WHAT YOU HAVE TO DO: Once you find the line containing "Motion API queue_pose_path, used" in the data below, copy it and each following line exactly, up to and including the line containing "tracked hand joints", and nothing else.

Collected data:
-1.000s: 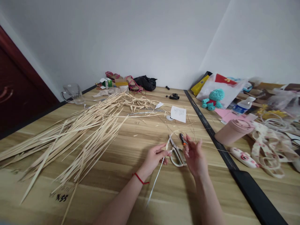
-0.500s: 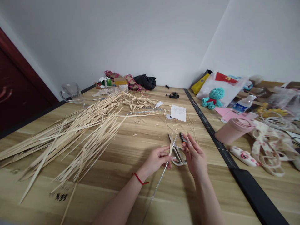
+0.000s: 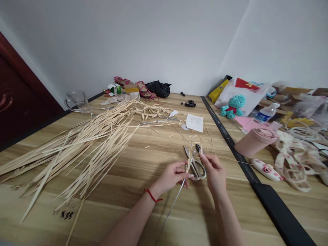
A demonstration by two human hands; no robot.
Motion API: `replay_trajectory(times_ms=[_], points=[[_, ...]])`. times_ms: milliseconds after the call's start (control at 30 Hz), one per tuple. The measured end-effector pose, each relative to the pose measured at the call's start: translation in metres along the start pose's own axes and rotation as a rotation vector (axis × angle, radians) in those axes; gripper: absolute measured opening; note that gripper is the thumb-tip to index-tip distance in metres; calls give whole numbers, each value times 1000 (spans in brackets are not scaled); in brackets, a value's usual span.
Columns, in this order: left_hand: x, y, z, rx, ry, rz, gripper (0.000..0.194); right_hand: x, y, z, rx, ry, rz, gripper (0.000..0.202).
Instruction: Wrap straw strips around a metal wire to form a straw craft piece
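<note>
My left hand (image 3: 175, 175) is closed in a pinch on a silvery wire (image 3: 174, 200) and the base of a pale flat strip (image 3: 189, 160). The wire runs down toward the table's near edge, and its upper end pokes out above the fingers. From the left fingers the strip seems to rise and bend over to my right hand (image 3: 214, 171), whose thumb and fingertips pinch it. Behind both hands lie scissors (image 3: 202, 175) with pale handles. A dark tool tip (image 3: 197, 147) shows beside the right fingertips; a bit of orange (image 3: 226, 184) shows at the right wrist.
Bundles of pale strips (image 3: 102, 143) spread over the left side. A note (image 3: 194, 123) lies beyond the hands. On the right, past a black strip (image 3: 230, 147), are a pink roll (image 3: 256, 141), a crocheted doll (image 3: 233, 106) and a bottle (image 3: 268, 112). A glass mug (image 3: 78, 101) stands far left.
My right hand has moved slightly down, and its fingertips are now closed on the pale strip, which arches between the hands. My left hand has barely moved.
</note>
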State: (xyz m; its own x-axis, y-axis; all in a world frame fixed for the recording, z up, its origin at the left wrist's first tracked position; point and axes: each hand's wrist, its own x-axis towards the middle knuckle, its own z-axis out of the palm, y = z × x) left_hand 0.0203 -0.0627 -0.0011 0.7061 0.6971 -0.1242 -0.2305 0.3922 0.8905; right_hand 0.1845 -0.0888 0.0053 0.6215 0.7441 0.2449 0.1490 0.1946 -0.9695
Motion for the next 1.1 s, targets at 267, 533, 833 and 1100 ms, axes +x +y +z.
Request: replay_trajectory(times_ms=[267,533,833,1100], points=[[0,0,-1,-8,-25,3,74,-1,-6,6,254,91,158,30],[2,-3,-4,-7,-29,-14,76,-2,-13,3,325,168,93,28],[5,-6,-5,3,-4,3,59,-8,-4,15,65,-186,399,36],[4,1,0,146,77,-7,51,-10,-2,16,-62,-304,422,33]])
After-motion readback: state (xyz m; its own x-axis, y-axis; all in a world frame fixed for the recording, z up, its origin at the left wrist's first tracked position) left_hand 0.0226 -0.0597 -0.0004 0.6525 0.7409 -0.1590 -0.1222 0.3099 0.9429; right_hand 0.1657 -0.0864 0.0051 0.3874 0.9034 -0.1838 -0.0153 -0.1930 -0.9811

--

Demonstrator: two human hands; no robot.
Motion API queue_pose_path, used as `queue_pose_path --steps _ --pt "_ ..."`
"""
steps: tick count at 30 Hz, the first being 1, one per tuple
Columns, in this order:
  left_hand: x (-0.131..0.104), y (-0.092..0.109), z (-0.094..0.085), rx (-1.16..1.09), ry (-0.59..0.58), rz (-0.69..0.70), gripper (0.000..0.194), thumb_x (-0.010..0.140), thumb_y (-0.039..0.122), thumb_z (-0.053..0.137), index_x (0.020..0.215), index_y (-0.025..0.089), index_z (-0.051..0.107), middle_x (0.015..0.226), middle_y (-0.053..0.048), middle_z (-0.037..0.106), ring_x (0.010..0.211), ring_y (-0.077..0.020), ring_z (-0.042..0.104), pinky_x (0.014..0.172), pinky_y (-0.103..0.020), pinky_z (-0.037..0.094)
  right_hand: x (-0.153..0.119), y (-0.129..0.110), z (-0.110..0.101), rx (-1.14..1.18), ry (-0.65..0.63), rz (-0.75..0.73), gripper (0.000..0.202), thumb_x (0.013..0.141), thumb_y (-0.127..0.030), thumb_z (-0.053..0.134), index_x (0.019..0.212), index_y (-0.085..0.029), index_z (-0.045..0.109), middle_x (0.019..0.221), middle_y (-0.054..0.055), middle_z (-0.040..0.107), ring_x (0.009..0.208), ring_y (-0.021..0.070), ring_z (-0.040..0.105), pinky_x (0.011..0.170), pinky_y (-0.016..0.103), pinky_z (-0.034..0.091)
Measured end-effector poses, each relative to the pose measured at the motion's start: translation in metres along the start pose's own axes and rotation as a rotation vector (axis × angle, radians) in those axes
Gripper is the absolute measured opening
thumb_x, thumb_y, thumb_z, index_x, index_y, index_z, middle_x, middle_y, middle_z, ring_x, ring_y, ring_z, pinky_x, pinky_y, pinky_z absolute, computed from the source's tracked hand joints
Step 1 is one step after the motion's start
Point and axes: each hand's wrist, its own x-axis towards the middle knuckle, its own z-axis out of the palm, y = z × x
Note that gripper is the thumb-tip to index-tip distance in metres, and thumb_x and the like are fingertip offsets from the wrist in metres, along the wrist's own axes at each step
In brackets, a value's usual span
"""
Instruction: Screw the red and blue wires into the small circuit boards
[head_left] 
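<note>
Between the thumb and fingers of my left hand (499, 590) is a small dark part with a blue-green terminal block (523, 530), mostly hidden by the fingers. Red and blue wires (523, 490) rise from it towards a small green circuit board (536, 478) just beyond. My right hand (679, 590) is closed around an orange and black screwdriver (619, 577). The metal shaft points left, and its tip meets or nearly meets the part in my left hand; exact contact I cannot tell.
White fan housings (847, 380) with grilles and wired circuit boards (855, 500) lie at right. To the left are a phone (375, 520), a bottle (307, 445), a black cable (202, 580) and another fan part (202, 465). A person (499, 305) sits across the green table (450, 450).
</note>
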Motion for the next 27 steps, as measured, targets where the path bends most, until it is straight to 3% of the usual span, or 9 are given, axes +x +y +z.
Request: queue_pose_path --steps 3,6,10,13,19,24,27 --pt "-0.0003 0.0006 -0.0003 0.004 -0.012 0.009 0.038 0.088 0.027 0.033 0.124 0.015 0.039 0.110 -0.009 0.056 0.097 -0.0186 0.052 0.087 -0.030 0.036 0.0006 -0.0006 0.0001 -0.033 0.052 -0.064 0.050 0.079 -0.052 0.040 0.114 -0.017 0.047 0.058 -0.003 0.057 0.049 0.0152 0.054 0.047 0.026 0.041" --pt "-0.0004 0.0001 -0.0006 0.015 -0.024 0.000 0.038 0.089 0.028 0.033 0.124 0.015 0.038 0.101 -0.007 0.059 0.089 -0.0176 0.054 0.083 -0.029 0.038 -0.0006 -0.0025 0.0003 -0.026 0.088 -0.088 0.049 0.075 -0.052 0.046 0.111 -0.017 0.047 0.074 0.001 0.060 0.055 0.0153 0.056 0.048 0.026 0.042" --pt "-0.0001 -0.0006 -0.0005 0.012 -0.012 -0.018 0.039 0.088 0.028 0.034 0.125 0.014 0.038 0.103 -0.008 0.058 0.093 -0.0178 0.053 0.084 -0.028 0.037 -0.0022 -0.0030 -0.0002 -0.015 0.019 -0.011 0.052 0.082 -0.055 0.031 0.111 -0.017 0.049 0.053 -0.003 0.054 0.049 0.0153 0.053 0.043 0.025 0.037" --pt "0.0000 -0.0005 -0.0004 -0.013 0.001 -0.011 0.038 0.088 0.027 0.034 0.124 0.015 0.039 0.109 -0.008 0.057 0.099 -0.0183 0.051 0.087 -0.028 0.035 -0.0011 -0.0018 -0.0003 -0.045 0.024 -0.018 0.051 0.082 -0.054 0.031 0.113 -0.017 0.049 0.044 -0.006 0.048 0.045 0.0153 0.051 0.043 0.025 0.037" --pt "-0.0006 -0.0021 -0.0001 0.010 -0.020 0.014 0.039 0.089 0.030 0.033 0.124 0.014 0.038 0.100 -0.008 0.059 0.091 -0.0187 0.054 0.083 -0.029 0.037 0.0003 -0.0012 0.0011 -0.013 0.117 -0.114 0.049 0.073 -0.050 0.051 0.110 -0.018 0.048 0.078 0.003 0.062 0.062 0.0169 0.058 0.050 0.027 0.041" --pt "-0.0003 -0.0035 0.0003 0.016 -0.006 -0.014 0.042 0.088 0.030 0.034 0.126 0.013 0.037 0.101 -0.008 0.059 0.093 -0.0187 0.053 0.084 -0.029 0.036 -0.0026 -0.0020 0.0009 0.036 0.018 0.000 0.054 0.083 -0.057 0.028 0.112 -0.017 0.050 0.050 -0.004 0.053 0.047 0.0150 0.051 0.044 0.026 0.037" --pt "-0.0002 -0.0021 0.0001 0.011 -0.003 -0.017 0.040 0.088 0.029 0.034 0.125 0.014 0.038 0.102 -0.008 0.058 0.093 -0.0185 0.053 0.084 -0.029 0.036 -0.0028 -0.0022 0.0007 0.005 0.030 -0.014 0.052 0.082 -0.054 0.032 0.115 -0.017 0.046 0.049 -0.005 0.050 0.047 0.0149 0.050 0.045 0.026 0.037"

RESPONSE:
Motion API queue_pose_path, used as `queue_pose_path --steps _ --pt "_ ..."`
"""
steps: tick count at 30 Hz, the first being 1, one per tuple
Columns, in this order:
  left_hand: x (-0.131..0.104), y (-0.092..0.109), z (-0.094..0.085), rx (-1.16..1.09), ry (-0.59..0.58), rz (-0.69..0.70), gripper (0.000..0.194), thumb_x (-0.010..0.140), thumb_y (-0.039..0.122), thumb_z (-0.053..0.137), index_x (0.020..0.215), index_y (-0.025..0.089), index_z (-0.051..0.107), middle_x (0.015..0.226), middle_y (-0.053..0.048), middle_z (-0.037..0.106), ring_x (0.010..0.211), ring_y (-0.077..0.020), ring_z (-0.042..0.104), pinky_x (0.014..0.172), pinky_y (-0.103..0.020), pinky_z (-0.037..0.094)
  right_hand: x (-0.153..0.119), y (-0.129..0.110), z (-0.110..0.101), rx (-1.14..1.18), ry (-0.65..0.63), rz (-0.75..0.73), gripper (0.000..0.202), thumb_x (0.013..0.141), thumb_y (-0.127..0.030), thumb_z (-0.053..0.134), index_x (0.019..0.212), index_y (-0.085..0.029), index_z (-0.045..0.109), middle_x (0.019..0.221), middle_y (-0.054..0.055), middle_z (-0.040..0.107), ring_x (0.009..0.208), ring_y (-0.021..0.070), ring_z (-0.040..0.105), pinky_x (0.011..0.170), pinky_y (-0.016..0.103), pinky_z (-0.034..0.091)
Measured end-effector poses, each relative to the pose measured at the motion's start: translation in metres along the start pose's own axes and rotation as a rotation vector (axis × angle, radians) in those axes
Gripper is the absolute measured opening
thumb_x, thumb_y, thumb_z, index_x, index_y, index_z, middle_x, middle_y, middle_z, ring_x, ring_y, ring_z, pinky_x, pinky_y, pinky_z absolute, computed from the source's tracked hand joints

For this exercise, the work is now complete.